You will probably need:

  • Python 3.5 (or newer)
  • Python packages python-xmp-toolkit, pillow and jinja2
  • Some image organizing tool like digiKam to edit metatags
  • exiftool to edit metatags
  • exiftran to rotate images

Debian/Ubuntu:

$ sudo apt install python3 python3-pip exiftool exiftran
$ pip3 install --user -r requirements.txt

Arch Linux:

$ sudo pacman -S python python-pip perl-image-exiftool fbida
$ pip3 install --user -r requirements.txt

How to

  1. Rotate images according to EXIF tags:

    $ exiftran -ai path/to/pictures/*.jpg
    
  2. Fix XMP CreateDate of pictures from cameras with unsynced clock
    Typically you can rely on the EXIF DateTimeOriginal tag to be set by cameras. Also, a lot of image viewers only display this tag. So we use it as source timestamp and update all the common timestamp tags.

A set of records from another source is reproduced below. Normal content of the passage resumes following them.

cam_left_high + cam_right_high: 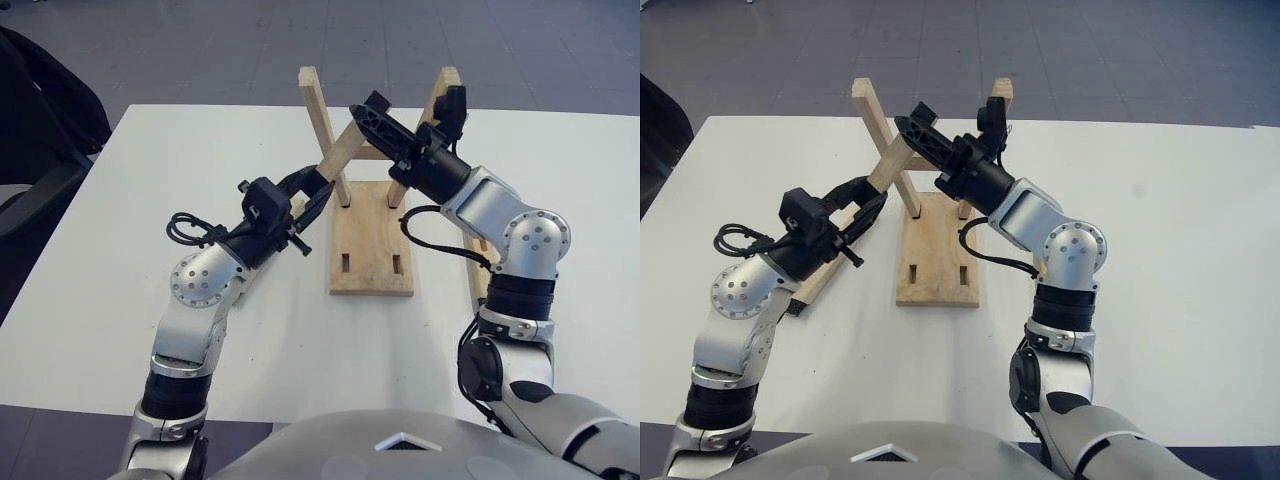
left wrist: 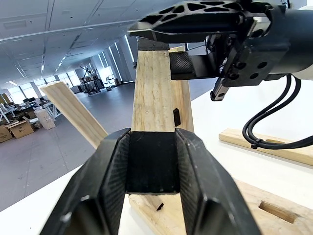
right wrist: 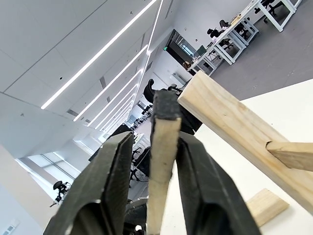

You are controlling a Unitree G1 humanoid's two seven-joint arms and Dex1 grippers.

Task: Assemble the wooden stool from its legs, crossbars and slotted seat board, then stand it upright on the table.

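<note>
Shows left gripper clamped on the lower end of a slanted crossbar, long axis rising rightward to the right gripper, closed on its upper end. Locates seat board flat between the arms, two legs standing at its far end, near slots vacant.

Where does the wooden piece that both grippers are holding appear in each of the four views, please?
Left eye view: the wooden piece slants just above centre, by the seat board's far left corner.
Right eye view: same slant, left of centre.
Left wrist view: up the middle, out of the left gripper.
Right wrist view: edge-on at centre.
Shared landmark: the right gripper, clamped on its upper end.
</note>
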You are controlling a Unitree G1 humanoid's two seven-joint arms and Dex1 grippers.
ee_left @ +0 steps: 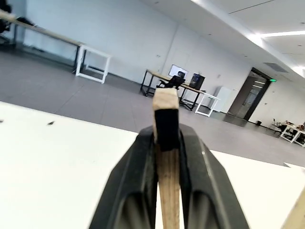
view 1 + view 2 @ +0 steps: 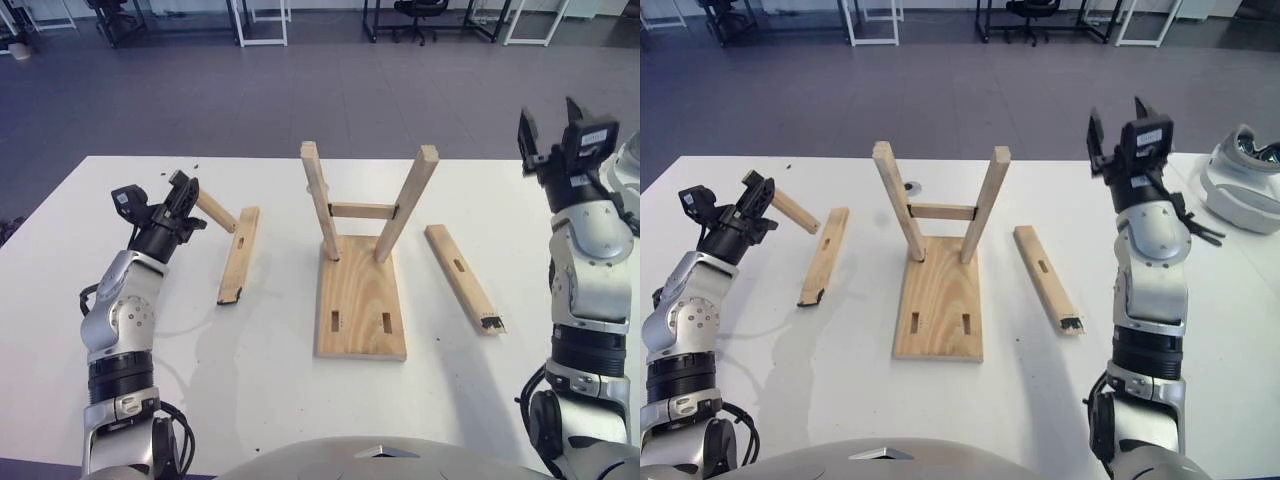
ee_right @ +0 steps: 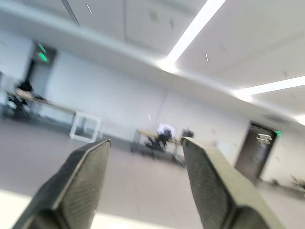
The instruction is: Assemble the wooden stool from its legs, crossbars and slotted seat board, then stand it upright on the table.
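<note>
Seat board (image 2: 362, 310) lies on the table (image 2: 260, 390), 2 fitted legs (image 2: 318, 200) and 1 fitted crossbar (image 2: 363, 211) in place; 2 near slots are empty. 2 loose legs (image 2: 239, 254) (image 2: 463, 277) flank it. Left gripper (image 2: 187, 192) pinches the loose crossbar (image 2: 217, 212); right gripper (image 2: 550, 120), raised, is spread and empty.

You have white headset (image 2: 1243, 178) on table (image 2: 760, 350), far right, near edge. Small grey disc (image 2: 912, 187) at your far centre. Dark specks (image 2: 160, 172) far left on tabletop. Beyond: grey floor (image 2: 200, 90), white desk frame (image 2: 260, 22), black desk (image 2: 480, 15) with office chair (image 2: 420, 12).
</note>
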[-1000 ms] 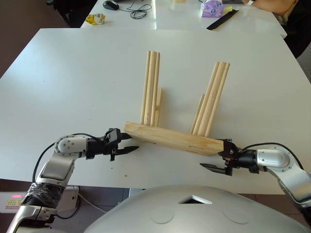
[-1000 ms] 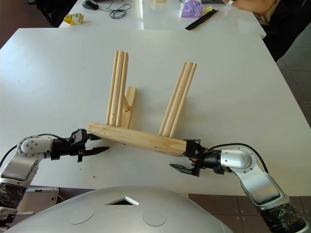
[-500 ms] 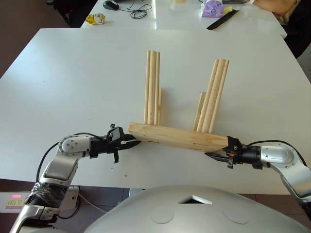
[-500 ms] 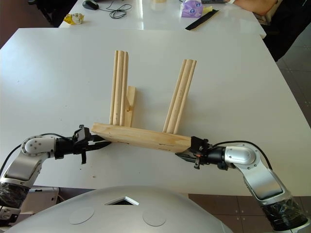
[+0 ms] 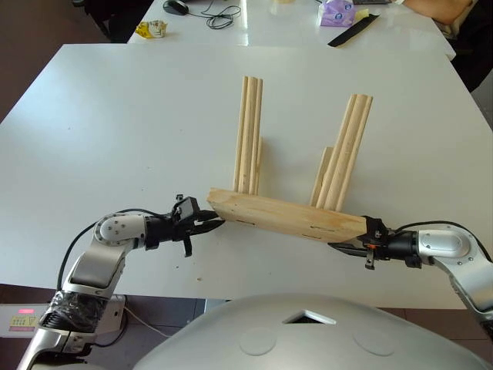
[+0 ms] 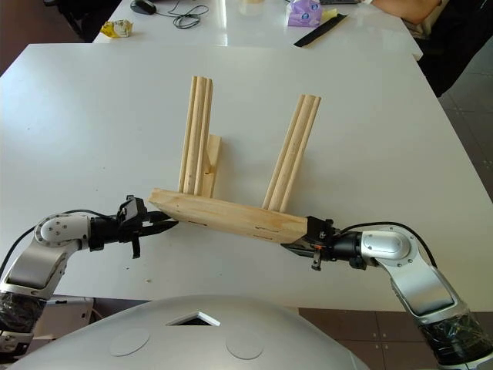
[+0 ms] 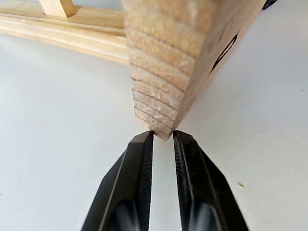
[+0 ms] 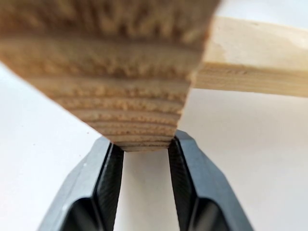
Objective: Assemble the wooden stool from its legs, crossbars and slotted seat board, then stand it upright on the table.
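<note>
While the pale, rectangular, slotted wooden seat board (image 5: 285, 218) stands on its long edge near the front of the white bench (image 5: 115, 116), we record the stool as lying on its side. Two groups of round pale wooden legs run from the seat board's far face away across the bench: the left legs (image 5: 248, 135) and the right legs (image 5: 344, 150). A short flat wooden crossbar (image 6: 212, 158) sits just beside the left legs, and a second crossbar (image 5: 322, 173) just beside the right legs. A dark slot (image 7: 225, 50) marks the seat board's near face.

At the seat board's left end, the left jaws are almost closed, a thin gap remaining; their black fingertips (image 7: 144, 142) pinch the lowest corner of the end grain. At the seat board's right end, the right jaws stand slightly wider; their fingers (image 8: 110, 168) straddle the lower edge and touch it on both sides. We cannot tell whether the seat board rests on the bench or hangs clear of it.

Well beyond the seat board, a second white table (image 5: 269, 27) carries a yellow wrapper (image 5: 152, 30), a black mouse (image 5: 176, 8), a purple pack (image 5: 337, 13) and a black strip (image 5: 352, 31).
</note>
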`<state>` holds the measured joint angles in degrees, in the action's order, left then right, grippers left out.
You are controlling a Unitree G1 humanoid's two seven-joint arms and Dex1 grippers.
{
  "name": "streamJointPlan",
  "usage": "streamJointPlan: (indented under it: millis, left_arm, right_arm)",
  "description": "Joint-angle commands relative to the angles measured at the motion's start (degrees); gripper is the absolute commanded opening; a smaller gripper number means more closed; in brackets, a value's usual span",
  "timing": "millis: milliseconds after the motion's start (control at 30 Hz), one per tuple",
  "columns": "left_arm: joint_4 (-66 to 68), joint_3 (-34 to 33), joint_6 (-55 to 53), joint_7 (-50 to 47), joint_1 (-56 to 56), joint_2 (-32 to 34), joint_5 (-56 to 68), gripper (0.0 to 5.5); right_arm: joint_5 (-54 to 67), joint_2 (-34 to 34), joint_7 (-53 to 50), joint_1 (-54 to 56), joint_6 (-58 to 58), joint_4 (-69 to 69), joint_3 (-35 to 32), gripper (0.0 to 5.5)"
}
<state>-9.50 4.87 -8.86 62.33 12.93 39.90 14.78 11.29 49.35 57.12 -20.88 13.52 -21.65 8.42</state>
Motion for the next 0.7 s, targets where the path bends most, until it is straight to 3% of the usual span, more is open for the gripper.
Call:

    $ exiftool -overwrite_original -globalTimeShift <[-]hh:mm:ss> \
         -"DateTimeOriginal<DateTimeOriginal" -"DateTimeDigitized<DateTimeOriginal" \
         -"CreateDate<DateTimeOriginal" -"ModifyDate<DateTimeOriginal" \
         path/to/pictures/
    
  3. Add XMP Creator and Subject tags
    … e.g. by using digiKam's meta data templates and tags and explicitly writing the data as XMP back to file afterwards. Another way is to create XMP sidecar files with digiKam (or any other image organizing software) and use

    $ for i in *.jpg; do exiftool -tagsFromFile "$i.xmp" -overwrite_original -Creator -Subject "$i"; done
    

    to write the relevant data to the JPEG file.

  4. Sort images with sort-images.py

    $ make-gallery/sort-images.py source1/ source2/ source3/ target/
    

    All *.jpg files from all source directory are copied to target/yyyy-mm-dd/hhiiss-II-filename.jpg, where II are the initials of the XMP Creator's name. To move the images instead of copying, use -m, for hardlinks, use -l. To search source directories recursively, use the -r flag.

  5. Create HTML gallery with create-gallery.py

    $ make-gallery/create-gallery.py -t "Gallery title" target/
    

    This creates a directory target/gallery/ and generates thumbnail images and a HTML gallery there.

License

The Python Scripts are licensed under MIT License: Just use them however you want, but keep my name around and accept, that I'm not liable for anything.

Lightbox2 by Lokesh Dhakar is licensed under the terms of the MIT License.

jQuery by the JS Foundation and other contributors is also licensed unter the terms of the MIT License.